> REQUIRED WORK: Make an exact reproduction of all the data.

*** Opening EXERCISE INPUTS ***

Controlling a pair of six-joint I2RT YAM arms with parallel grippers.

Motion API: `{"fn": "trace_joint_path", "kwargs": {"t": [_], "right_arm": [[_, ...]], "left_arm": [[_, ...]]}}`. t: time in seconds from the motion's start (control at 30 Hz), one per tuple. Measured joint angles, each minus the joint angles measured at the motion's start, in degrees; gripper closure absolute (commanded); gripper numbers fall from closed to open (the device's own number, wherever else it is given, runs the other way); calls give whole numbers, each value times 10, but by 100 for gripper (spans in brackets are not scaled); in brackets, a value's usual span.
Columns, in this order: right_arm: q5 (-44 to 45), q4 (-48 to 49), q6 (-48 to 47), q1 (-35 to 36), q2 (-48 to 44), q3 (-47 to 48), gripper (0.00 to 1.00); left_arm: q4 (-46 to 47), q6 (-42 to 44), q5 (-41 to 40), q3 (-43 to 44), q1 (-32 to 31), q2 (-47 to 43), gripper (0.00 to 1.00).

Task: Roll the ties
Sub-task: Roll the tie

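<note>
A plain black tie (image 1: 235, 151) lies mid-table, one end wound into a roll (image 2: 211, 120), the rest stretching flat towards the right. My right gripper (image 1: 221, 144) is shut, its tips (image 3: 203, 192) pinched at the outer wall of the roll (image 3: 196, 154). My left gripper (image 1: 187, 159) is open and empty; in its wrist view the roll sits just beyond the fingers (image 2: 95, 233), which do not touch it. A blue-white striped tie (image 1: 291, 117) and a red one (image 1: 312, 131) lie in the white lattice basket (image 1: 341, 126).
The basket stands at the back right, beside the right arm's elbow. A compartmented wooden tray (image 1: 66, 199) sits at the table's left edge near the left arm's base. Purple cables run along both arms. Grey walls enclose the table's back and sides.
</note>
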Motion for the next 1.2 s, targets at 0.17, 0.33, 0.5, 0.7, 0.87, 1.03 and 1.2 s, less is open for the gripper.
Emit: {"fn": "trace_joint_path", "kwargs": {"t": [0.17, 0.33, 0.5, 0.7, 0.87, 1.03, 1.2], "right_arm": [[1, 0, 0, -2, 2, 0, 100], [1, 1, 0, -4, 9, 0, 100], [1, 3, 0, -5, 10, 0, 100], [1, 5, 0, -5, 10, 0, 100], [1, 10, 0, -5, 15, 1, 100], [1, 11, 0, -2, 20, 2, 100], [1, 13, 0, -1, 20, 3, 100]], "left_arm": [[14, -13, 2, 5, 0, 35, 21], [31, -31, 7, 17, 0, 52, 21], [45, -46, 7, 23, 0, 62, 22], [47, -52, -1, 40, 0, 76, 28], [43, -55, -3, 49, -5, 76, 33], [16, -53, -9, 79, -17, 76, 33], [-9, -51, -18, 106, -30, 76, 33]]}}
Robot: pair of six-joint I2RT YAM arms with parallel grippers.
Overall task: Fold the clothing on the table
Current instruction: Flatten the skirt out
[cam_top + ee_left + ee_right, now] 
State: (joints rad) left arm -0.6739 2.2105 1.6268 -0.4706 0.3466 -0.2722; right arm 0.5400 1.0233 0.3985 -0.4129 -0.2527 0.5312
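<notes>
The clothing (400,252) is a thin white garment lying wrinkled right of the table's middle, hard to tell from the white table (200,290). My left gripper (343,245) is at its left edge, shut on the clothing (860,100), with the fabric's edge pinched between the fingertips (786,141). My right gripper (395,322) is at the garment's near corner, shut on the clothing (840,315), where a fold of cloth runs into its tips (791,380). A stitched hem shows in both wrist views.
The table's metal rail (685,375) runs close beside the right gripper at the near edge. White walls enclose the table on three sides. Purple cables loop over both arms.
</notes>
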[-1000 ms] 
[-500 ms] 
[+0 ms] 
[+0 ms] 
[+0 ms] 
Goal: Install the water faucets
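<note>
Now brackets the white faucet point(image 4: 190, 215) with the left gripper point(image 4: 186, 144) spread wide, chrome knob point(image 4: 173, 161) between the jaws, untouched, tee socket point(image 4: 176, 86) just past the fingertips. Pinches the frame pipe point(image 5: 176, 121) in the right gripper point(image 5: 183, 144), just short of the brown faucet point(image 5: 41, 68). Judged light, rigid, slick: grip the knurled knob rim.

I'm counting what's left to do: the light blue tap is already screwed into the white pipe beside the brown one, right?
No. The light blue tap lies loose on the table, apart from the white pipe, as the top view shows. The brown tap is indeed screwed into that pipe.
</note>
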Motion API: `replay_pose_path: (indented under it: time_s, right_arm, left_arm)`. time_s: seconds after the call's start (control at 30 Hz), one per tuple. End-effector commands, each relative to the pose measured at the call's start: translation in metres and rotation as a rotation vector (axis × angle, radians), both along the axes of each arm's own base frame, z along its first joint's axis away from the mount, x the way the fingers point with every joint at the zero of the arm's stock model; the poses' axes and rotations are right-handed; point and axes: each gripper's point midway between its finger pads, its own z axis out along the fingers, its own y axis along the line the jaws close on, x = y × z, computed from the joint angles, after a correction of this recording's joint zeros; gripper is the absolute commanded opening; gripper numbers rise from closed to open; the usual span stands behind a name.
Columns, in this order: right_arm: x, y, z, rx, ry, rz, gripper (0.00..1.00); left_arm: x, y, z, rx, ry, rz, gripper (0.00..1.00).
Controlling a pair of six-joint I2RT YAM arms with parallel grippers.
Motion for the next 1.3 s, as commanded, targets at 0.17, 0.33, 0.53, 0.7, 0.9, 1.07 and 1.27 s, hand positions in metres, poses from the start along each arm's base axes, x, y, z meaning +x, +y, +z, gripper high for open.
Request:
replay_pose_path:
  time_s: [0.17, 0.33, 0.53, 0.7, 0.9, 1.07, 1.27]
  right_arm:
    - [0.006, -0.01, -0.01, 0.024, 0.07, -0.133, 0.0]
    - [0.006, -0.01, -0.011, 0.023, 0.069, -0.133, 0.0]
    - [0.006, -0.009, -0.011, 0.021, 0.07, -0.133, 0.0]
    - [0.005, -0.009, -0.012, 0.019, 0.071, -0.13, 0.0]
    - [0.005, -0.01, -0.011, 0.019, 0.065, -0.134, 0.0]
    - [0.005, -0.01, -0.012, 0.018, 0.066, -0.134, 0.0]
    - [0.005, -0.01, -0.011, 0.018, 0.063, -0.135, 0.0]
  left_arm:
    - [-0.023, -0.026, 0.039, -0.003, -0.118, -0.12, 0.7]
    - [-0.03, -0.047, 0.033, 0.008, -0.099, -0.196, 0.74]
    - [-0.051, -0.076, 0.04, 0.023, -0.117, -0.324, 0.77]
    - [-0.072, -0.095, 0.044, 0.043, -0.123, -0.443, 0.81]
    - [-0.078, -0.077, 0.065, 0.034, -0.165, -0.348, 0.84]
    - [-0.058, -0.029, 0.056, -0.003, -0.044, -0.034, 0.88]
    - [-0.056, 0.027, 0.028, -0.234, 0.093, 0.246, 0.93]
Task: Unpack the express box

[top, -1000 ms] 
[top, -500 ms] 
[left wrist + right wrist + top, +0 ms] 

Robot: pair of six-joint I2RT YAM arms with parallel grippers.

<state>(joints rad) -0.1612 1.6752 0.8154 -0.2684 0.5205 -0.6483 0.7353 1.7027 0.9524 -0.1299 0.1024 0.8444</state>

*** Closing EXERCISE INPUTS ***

> EXERCISE RESPONSE:
Controlling a pair of six-joint I2RT YAM arms with parallel grippers.

Motion API: `{"fn": "trace_joint_path", "kwargs": {"t": [_], "right_arm": [[_, ...]], "left_arm": [[_, ...]]}}`. t: time in seconds from the motion's start (control at 30 Hz), one per tuple. Measured joint angles, each minus the joint angles measured at the motion's start, in degrees; gripper closure absolute (commanded); gripper numbers fall from closed to open (the device's own number, wherever else it is given, runs the other way); calls give whole numbers, each value times 10, but by 100 for gripper (spans in brackets are not scaled); in brackets, a value's usual span.
Columns, in this order: right_arm: q5 (-44 to 45), q4 (-48 to 49), q6 (-48 to 47), q1 (-35 to 36), q2 (-48 to 44), q3 (-47 to 48), gripper (0.00 to 1.00); left_arm: q4 (-46 to 47), q6 (-42 to 44), q5 (-41 to 40), q3 (-43 to 44), q1 (-32 to 31), q2 (-47 to 43), gripper (0.00 to 1.00).

Task: Roll the ties
Sub-task: Roll the tie

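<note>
A plain black tie (image 1: 235, 151) lies mid-table, one end wound into a roll (image 2: 211, 120), the rest stretching flat towards the right. My right gripper (image 1: 221, 144) is shut, its tips (image 3: 203, 192) pinched at the outer wall of the roll (image 3: 196, 154). My left gripper (image 1: 187, 159) is open and empty; in its wrist view the roll sits just beyond the fingers (image 2: 95, 233), which do not touch it. A blue-white striped tie (image 1: 291, 117) and a red one (image 1: 312, 131) lie in the white lattice basket (image 1: 341, 126).
The basket stands at the back right, beside the right arm's elbow. A compartmented wooden tray (image 1: 66, 199) sits at the table's left edge near the left arm's base. Purple cables run along both arms. Grey walls enclose the table's back and sides.
</note>
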Motion for the next 1.2 s, targets at 0.17, 0.33, 0.5, 0.7, 0.87, 1.03 and 1.2 s, less is open for the gripper.
Emit: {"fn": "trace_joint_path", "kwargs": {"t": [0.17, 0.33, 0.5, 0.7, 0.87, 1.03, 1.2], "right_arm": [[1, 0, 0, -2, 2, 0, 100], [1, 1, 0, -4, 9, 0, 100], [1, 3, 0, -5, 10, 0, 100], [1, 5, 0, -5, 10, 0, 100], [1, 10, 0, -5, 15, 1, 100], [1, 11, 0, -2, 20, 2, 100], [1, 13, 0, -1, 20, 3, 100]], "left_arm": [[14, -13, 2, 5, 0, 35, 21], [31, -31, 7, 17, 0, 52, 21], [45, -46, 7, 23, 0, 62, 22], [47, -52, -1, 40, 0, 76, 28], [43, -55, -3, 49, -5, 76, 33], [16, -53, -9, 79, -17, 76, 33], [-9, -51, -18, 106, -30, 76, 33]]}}
Robot: pair of six-joint I2RT YAM arms with parallel grippers.
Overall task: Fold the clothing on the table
Current instruction: Flatten the skirt out
[cam_top + ee_left + ee_right, now] 
State: (joints rad) left arm -0.6739 2.2105 1.6268 -0.4706 0.3466 -0.2722; right arm 0.5400 1.0233 0.3985 -0.4129 -0.2527 0.5312
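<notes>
The clothing (400,252) is a thin white garment lying wrinkled right of the table's middle, hard to tell from the white table (200,290). My left gripper (343,245) is at its left edge, shut on the clothing (860,100), with the fabric's edge pinched between the fingertips (786,141). My right gripper (395,322) is at the garment's near corner, shut on the clothing (840,315), where a fold of cloth runs into its tips (791,380). A stitched hem shows in both wrist views.
The table's metal rail (685,375) runs close beside the right gripper at the near edge. White walls enclose the table on three sides. Purple cables loop over both arms.
</notes>
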[-1000 ms] 
[-500 ms] 
[+0 ms] 
[+0 ms] 
[+0 ms] 
Goal: Install the water faucets
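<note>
Now brackets the white faucet point(image 4: 190, 215) with the left gripper point(image 4: 186, 144) spread wide, chrome knob point(image 4: 173, 161) between the jaws, untouched, tee socket point(image 4: 176, 86) just past the fingertips. Pinches the frame pipe point(image 5: 176, 121) in the right gripper point(image 5: 183, 144), just short of the brown faucet point(image 5: 41, 68). Judged light, rigid, slick: grip the knurled knob rim.

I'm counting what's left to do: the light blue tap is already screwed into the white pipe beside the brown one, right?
No. The light blue tap lies loose on the table, apart from the white pipe, as the top view shows. The brown tap is indeed screwed into that pipe.
</note>
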Motion API: `replay_pose_path: (indented under it: time_s, right_arm, left_arm)`. time_s: seconds after the call's start (control at 30 Hz), one per tuple. End-effector commands, each relative to the pose measured at the call's start: translation in metres and rotation as a rotation vector (axis × angle, radians), both along the axes of each arm's own base frame, z along its first joint's axis away from the mount, x the way the fingers point with every joint at the zero of the arm's stock model; the poses' axes and rotations are right-handed; point and axes: each gripper's point midway between its finger pads, its own z axis out along the fingers, its own y axis along the line the jaws close on, x = y × z, computed from the joint angles, after a correction of this recording's joint zeros; gripper is the absolute commanded opening; gripper numbers rise from closed to open; the usual span stands behind a name.
Columns, in this order: right_arm: x, y, z, rx, ry, rz, gripper (0.00..1.00); left_arm: x, y, z, rx, ry, rz, gripper (0.00..1.00).
Controlling a pair of six-joint I2RT YAM arms with parallel grippers.
Motion for the next 1.3 s, as commanded, targets at 0.17, 0.33, 0.53, 0.7, 0.9, 1.07 and 1.27 s, hand positions in metres, poses from the start along each arm's base axes, x, y, z meaning +x, +y, +z, gripper high for open.
Request:
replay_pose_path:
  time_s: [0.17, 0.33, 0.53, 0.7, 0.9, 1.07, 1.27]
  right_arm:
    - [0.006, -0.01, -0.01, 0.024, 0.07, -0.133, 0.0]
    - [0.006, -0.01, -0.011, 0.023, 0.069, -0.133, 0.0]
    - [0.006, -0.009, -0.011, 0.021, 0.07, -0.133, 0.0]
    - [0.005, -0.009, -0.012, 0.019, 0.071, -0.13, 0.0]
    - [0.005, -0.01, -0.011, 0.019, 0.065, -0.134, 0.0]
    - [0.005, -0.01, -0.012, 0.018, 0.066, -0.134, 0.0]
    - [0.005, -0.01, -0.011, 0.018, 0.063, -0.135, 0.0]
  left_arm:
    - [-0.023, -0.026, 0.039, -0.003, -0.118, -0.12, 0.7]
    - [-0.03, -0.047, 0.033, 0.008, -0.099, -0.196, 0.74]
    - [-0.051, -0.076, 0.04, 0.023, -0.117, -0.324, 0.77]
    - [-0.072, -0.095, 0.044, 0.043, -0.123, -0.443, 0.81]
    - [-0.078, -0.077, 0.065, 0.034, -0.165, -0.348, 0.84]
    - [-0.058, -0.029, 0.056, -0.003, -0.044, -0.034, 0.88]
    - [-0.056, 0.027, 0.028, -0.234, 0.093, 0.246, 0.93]
Task: Unpack the express box

[top, -1000 ms] 
[top, -500 ms] 
[left wrist + right wrist + top, +0 ms] 

Robot: pair of six-joint I2RT YAM arms with parallel grippers.

<state>(joints rad) -0.1612 1.6752 0.8154 -0.2684 0.5205 -0.6483 0.7353 1.7027 0.9524 -0.1299 0.1024 0.8444</state>

The response is finished.